EXERCISE DESCRIPTION
Of the lines in the data below, count the ones holding the string "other", and answer with that number only.

>>

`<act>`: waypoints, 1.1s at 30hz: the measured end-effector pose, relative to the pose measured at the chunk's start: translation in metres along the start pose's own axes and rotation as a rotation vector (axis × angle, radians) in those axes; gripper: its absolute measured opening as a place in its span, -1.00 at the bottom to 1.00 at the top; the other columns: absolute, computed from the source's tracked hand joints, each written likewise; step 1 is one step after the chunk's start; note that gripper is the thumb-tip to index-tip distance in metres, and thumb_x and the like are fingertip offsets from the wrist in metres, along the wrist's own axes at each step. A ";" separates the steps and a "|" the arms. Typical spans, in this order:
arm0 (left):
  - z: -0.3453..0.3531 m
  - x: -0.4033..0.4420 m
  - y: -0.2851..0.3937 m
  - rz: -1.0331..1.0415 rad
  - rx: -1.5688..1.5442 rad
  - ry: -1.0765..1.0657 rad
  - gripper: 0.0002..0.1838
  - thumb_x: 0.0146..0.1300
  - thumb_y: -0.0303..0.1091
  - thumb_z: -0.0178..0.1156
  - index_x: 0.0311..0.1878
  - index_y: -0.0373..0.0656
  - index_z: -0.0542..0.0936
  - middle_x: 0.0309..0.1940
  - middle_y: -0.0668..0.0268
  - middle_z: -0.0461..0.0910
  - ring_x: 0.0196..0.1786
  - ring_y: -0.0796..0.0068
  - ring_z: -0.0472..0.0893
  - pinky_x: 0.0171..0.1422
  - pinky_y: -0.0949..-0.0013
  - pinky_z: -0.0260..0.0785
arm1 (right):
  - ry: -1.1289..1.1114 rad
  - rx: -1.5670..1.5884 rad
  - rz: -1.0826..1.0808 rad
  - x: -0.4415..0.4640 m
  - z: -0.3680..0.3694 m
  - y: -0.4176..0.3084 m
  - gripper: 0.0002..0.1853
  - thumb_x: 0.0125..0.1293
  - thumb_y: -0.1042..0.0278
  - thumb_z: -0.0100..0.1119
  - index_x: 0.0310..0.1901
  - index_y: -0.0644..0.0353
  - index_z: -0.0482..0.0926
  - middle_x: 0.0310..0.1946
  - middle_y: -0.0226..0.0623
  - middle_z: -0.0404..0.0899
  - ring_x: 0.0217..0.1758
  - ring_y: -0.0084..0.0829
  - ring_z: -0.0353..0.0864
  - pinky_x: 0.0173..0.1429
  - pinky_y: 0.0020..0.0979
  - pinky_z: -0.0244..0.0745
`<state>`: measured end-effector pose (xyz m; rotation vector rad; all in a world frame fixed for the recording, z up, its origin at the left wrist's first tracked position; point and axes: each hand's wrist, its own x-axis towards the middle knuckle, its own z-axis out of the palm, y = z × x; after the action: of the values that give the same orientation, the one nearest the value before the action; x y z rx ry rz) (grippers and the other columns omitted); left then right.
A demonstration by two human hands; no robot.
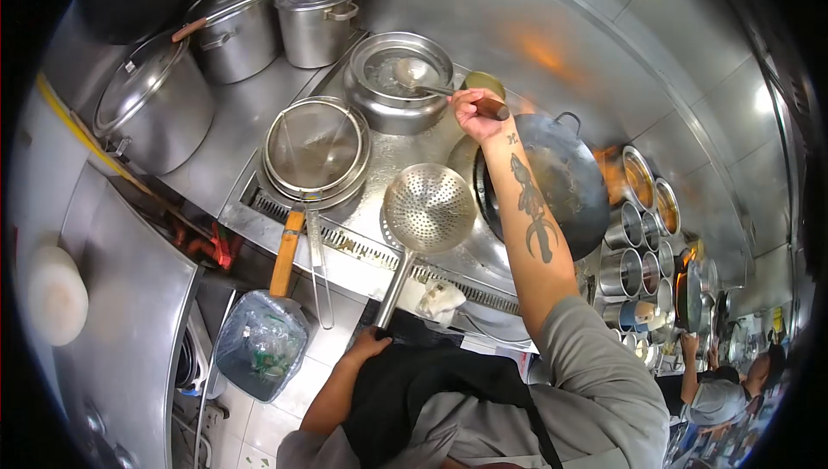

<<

RESPONSE TO THE EXERCISE
2